简体   繁体   中英

What is the fastest way to get k smallest (or largest) elements of array in Java?

I have an array of elements (in the example, these are simply integers), which are compared using some custom comparator. In this example, I simulate this comparator by defining i SMALLER j if and only if scores[i] <= scores[j] .

I have two approaches:

  • using heap of the current k candidates
  • using array of the current k candidates

I update the upper two structures in the following way:

  • heap: methods PriorityQueue.poll and PriorityQueue.offer ,
  • array: index top of the worst among top k candidates in the array of candidates is stored. If a newly seen example is better than the element at the index top , the latter is replaced by the former and top is updated by iterating through all k elements of the array.

However, when I have tested, which of the approaches is faster, I found out that this is the second. The questions are:

  • Is my use of PriorityQueue suboptimal?
  • What is the fastest way to compute k smallest elements?

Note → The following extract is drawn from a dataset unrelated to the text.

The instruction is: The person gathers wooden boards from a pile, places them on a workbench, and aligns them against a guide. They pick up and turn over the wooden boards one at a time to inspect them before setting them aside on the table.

I am interested in the case, when the number of examples can be large, but the number of neighbours is relatively small (between 10 and 20).

Here is the code:

public static void main(String[] args) {
    long kopica, navadno, sortiranje;

    int numTries = 10000;
    int numExamples = 1000;
    int numNeighbours = 10;

    navadno = testSimple(numExamples, numNeighbours, numTries);
    kopica = testHeap(numExamples, numNeighbours, numTries);

    sortiranje = testSort(numExamples, numNeighbours, numTries, false);
    System.out.println(String.format("tries: %d examples: %d neighbours: %d\n time heap[ms]: %d\n time simple[ms]: %d", numTries, numExamples, numNeighbours, kopica, navadno));
}

public static long testHeap(int numberExamples, int numberNeighbours, int numberTries){
    Random rnd = new Random(123);   
    long startTime = System.currentTimeMillis();
    for(int iteration = 0; iteration < numberTries; iteration++){
        final double[] scores = new double[numberExamples];
        for(int i = 0; i < numberExamples; i++){
            scores[i] = rnd.nextDouble();
        }
        PriorityQueue<Integer> myHeap = new PriorityQueue(numberNeighbours, new Comparator<Integer>(){
            @Override
            public int compare(Integer o1, Integer o2) {
                return -Double.compare(scores[o1], scores[o2]);
            }
        });

        int top;
        for(int i = 0; i < numberExamples; i++){
            if(i < numberNeighbours){
                myHeap.offer(i);
            } else{
                top = myHeap.peek();
                if(scores[top] > scores[i]){
                    myHeap.poll();
                    myHeap.offer(i);
                }
            }
        }

    }
    long endTime = System.currentTimeMillis();
    return endTime - startTime;     
}

public static long testSimple(int numberExamples, int numberNeighbours, int numberTries){
    Random rnd = new Random(123);   
    long startTime = System.currentTimeMillis();
    for(int iteration = 0; iteration < numberTries; iteration++){
        final double[] scores = new double[numberExamples];
        for(int i = 0; i < numberExamples; i++){
            scores[i] = rnd.nextDouble();
        }
        int[] candidates = new int[numberNeighbours];
        int top = 0;
        for(int i = 0; i < numberExamples; i++){
            if(i < numberNeighbours){
                candidates[i] = i;
                if(scores[candidates[top]] < scores[candidates[i]]) top = i;
            } else{
                if(scores[candidates[top]] > scores[i]){
                    candidates[top] = i;
                    top = 0;
                    for(int j = 1; j < numberNeighbours; j++){
                        if(scores[candidates[top]] < scores[candidates[j]]) top = j;                            
                    }
                }
            }
        }

    }
    long endTime = System.currentTimeMillis();
    return endTime - startTime;     
}

This produces the following result:

tries: 10000 examples: 1000 neighbours: 10
   time heap[ms]: 393
   time simple[ms]: 388

Creating the fastest algorithm is never simple, you need to consider many things. For example the k elements need to be returned sorted or not, your research needs to be stable (if two elements are equals you need to extract before the first or is not necessary) or not?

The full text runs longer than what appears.